------ Exercise data ------
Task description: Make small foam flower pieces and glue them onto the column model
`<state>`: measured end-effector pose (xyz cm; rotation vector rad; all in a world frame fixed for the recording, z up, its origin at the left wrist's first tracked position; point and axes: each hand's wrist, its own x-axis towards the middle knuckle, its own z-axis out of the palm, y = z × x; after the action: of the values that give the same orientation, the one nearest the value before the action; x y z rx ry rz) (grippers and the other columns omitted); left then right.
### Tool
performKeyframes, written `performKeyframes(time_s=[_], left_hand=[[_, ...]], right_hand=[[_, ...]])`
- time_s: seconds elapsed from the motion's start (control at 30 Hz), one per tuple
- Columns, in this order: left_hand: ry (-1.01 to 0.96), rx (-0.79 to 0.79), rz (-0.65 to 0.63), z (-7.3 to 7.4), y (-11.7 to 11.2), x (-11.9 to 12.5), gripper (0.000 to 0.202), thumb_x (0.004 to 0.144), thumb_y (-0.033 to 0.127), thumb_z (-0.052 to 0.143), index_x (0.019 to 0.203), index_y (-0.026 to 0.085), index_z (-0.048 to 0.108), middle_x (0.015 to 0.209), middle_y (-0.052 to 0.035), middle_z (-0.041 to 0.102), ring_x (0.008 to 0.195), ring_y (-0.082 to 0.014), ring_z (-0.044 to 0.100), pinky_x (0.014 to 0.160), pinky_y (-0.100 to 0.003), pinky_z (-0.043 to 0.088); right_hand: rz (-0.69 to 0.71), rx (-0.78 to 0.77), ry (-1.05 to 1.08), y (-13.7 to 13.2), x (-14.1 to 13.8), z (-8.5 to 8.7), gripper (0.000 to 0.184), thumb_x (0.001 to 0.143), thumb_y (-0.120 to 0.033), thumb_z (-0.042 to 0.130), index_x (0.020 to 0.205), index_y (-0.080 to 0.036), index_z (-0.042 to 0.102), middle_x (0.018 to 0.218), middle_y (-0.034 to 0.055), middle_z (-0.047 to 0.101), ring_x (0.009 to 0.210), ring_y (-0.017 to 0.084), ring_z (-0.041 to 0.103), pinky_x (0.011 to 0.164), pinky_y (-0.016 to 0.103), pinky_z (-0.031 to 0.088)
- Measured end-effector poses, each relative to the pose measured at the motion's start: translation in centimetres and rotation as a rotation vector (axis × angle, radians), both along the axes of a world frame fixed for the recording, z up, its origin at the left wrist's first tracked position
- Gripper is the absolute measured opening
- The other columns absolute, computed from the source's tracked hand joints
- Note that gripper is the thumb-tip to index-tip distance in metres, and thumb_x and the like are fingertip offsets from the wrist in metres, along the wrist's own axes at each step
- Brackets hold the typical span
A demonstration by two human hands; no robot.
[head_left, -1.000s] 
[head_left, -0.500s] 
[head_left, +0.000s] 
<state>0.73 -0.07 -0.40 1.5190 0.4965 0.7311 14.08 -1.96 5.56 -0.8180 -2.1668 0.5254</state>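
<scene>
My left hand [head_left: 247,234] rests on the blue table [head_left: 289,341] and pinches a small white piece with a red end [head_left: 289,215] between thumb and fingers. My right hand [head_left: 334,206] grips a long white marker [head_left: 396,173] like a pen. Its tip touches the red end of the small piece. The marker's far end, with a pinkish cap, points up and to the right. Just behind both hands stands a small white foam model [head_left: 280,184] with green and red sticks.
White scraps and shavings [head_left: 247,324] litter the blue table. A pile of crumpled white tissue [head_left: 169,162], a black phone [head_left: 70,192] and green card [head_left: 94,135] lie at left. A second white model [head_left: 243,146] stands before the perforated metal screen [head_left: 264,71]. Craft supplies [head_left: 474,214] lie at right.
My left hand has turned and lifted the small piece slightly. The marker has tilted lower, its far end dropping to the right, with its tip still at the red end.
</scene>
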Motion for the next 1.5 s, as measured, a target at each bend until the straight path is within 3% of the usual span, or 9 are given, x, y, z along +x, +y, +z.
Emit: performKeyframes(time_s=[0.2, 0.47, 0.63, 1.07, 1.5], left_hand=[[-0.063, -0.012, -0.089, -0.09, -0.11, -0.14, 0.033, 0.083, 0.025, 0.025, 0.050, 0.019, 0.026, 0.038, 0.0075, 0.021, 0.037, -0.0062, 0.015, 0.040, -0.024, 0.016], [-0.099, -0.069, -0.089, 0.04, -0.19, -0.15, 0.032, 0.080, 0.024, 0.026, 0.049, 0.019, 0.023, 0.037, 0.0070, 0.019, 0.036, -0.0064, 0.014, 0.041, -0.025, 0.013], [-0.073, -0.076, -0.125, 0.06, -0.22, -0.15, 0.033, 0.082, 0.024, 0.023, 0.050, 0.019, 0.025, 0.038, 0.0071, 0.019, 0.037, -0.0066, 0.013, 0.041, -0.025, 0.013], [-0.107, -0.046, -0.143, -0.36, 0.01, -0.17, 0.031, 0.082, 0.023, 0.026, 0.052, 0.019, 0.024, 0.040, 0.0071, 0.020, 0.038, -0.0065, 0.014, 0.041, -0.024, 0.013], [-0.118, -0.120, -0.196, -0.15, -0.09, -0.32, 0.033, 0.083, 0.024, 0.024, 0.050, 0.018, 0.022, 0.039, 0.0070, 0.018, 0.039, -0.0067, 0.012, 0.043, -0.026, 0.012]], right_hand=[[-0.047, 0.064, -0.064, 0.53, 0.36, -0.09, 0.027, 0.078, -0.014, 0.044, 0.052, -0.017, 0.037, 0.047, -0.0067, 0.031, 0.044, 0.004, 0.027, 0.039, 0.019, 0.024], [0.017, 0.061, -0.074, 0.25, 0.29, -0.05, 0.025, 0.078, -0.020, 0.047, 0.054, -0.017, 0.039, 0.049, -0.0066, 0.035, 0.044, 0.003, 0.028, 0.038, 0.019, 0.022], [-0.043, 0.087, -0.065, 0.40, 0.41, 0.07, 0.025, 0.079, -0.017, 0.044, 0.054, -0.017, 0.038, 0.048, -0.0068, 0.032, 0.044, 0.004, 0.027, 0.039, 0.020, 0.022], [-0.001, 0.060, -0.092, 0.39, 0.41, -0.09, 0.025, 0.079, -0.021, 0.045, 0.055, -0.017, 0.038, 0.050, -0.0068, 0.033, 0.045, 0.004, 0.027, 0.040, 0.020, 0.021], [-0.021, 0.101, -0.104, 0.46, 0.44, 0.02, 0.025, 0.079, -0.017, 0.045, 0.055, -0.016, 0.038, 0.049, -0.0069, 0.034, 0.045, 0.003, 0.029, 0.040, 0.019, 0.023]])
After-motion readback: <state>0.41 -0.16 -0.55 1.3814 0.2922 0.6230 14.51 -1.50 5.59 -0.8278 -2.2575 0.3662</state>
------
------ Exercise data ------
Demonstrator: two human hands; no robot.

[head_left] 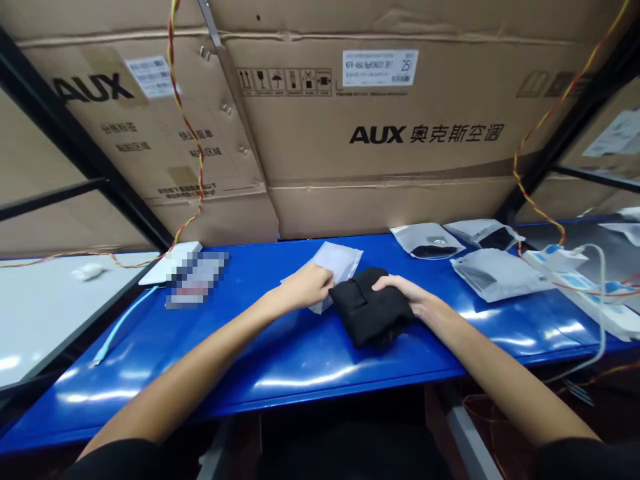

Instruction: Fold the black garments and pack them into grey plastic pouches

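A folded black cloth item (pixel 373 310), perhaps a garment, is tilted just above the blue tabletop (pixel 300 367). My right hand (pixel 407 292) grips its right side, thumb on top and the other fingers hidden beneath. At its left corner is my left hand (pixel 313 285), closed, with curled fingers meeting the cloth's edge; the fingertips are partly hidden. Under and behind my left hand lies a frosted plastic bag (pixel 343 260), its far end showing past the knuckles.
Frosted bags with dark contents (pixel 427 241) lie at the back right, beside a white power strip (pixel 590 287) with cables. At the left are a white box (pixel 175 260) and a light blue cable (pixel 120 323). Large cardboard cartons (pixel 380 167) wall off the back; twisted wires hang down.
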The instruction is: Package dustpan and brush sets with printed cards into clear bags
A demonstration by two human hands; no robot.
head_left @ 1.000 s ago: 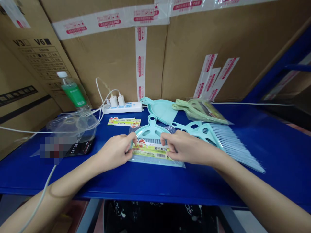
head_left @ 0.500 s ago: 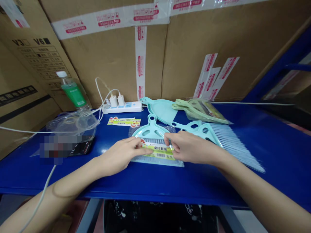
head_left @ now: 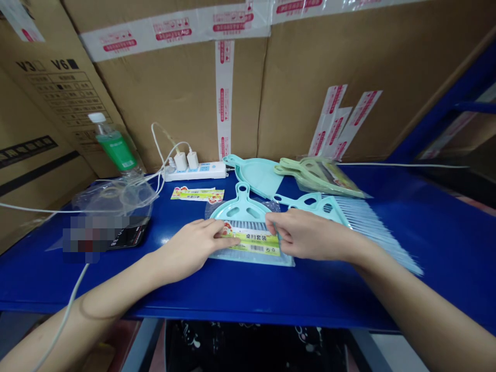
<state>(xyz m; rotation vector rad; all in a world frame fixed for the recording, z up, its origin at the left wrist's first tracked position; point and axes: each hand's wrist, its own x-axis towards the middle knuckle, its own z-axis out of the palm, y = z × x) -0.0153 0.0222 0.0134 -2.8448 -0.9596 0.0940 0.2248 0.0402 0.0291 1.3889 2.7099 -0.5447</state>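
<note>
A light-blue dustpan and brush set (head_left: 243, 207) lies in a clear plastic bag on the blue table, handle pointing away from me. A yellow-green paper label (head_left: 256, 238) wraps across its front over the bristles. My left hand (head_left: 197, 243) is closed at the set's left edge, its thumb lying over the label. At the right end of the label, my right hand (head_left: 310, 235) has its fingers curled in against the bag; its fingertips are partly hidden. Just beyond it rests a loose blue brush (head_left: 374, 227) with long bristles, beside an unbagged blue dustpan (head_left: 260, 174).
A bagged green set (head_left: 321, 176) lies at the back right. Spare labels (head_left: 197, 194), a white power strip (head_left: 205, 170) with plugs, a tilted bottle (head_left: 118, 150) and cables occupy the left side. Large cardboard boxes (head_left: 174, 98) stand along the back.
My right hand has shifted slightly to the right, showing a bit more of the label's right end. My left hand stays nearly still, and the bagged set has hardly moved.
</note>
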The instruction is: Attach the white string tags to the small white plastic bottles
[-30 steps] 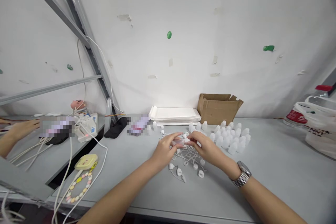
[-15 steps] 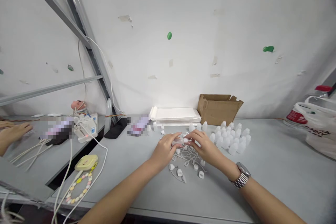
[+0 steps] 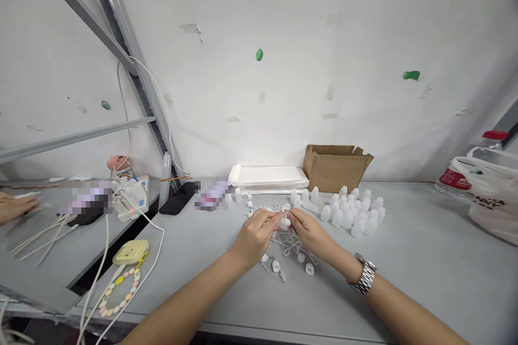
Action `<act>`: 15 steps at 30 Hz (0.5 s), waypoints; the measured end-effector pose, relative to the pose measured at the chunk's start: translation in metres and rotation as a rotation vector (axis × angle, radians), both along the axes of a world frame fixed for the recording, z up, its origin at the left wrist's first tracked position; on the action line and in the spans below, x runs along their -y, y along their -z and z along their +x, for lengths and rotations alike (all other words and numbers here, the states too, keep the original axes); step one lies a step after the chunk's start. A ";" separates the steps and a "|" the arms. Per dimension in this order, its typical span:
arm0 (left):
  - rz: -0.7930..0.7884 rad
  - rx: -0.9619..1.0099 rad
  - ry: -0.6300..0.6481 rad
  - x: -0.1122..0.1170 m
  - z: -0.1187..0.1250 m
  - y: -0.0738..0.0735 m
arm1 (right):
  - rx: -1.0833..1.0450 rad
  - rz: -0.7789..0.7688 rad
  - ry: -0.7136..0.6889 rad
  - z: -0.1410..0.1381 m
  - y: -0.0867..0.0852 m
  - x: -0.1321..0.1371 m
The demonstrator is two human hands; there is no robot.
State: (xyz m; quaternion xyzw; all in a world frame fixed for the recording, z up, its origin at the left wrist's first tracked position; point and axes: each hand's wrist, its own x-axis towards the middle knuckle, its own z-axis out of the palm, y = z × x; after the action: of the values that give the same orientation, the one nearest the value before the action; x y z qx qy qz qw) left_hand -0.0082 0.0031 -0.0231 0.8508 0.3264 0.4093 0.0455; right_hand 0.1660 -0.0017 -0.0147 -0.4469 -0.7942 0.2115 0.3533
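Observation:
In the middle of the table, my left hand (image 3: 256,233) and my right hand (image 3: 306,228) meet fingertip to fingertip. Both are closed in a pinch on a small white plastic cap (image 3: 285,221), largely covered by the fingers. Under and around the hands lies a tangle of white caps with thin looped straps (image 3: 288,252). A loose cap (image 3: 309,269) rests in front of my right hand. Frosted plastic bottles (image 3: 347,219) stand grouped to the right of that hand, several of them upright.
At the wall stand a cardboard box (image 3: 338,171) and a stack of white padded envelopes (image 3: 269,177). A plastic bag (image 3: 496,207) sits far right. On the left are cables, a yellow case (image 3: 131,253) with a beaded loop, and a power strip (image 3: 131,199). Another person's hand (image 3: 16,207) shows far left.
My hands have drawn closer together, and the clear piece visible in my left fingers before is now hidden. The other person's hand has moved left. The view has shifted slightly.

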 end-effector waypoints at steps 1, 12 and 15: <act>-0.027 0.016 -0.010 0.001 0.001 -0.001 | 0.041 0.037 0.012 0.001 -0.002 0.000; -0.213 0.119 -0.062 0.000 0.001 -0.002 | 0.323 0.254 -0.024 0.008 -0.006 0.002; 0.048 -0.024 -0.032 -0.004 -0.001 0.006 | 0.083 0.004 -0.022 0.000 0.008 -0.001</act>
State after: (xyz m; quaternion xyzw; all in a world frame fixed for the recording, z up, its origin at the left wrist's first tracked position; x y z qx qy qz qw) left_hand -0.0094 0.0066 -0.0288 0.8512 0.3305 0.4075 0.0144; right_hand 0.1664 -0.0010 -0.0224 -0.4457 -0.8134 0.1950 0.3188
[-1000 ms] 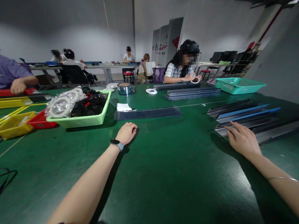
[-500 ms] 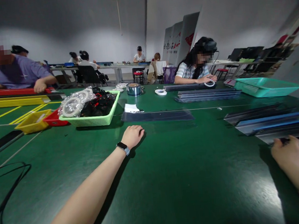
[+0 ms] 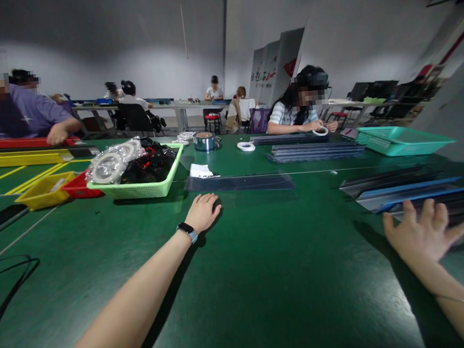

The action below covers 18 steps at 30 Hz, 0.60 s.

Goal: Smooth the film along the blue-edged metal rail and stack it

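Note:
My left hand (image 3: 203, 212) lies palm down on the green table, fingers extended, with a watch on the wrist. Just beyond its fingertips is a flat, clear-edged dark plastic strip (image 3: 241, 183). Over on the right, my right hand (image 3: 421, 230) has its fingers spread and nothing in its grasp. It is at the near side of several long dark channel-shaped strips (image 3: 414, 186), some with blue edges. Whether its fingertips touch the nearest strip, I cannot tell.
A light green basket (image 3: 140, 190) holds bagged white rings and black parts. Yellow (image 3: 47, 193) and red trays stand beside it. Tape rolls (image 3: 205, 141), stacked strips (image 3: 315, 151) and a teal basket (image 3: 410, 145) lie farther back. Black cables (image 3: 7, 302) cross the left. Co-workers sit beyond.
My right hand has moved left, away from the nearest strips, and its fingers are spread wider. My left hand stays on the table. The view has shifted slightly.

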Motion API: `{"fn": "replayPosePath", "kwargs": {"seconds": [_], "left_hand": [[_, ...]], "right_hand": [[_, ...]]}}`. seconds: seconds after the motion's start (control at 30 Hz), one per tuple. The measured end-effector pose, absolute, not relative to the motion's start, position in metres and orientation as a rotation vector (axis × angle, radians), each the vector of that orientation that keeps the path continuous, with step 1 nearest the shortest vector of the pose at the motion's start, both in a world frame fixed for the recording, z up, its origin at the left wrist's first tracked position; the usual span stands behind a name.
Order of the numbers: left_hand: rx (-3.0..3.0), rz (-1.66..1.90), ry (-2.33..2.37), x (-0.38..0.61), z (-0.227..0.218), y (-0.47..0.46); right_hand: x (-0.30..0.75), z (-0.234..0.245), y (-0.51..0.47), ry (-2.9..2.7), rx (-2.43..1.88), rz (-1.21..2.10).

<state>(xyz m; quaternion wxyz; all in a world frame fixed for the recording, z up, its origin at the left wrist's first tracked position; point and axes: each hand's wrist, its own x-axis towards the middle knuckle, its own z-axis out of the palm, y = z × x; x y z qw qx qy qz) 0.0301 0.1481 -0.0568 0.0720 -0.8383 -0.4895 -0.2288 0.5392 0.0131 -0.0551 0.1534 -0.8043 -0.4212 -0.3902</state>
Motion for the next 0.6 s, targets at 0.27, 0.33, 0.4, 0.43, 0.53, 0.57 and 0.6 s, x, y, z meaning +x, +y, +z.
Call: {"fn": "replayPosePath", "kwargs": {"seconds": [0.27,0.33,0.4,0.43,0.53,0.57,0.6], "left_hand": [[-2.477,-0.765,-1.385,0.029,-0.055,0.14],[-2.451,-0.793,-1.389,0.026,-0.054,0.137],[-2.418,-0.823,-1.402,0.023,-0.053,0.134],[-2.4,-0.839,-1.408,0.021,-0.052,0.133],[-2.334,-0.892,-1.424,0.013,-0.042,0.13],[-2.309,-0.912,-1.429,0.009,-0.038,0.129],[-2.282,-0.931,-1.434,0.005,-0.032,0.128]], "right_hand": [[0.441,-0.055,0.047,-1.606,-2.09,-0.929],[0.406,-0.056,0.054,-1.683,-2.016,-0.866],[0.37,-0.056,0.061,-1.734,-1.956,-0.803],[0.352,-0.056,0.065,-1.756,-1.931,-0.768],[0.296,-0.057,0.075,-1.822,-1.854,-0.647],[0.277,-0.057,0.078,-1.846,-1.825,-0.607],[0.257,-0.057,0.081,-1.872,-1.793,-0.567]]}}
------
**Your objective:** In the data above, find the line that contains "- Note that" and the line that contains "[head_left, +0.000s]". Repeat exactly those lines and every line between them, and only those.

**Solution for this exercise:**
- Note that gripper is the thumb-tip to index-tip distance in metres, and thumb_x and the like are fingertip offsets from the wrist in metres, along the wrist's own axes at each step
- Brackets hold the typical span
A demonstration by two human hands; no robot.
[head_left, -1.000s] 
[head_left, -0.500s] 
[head_left, +0.000s] 

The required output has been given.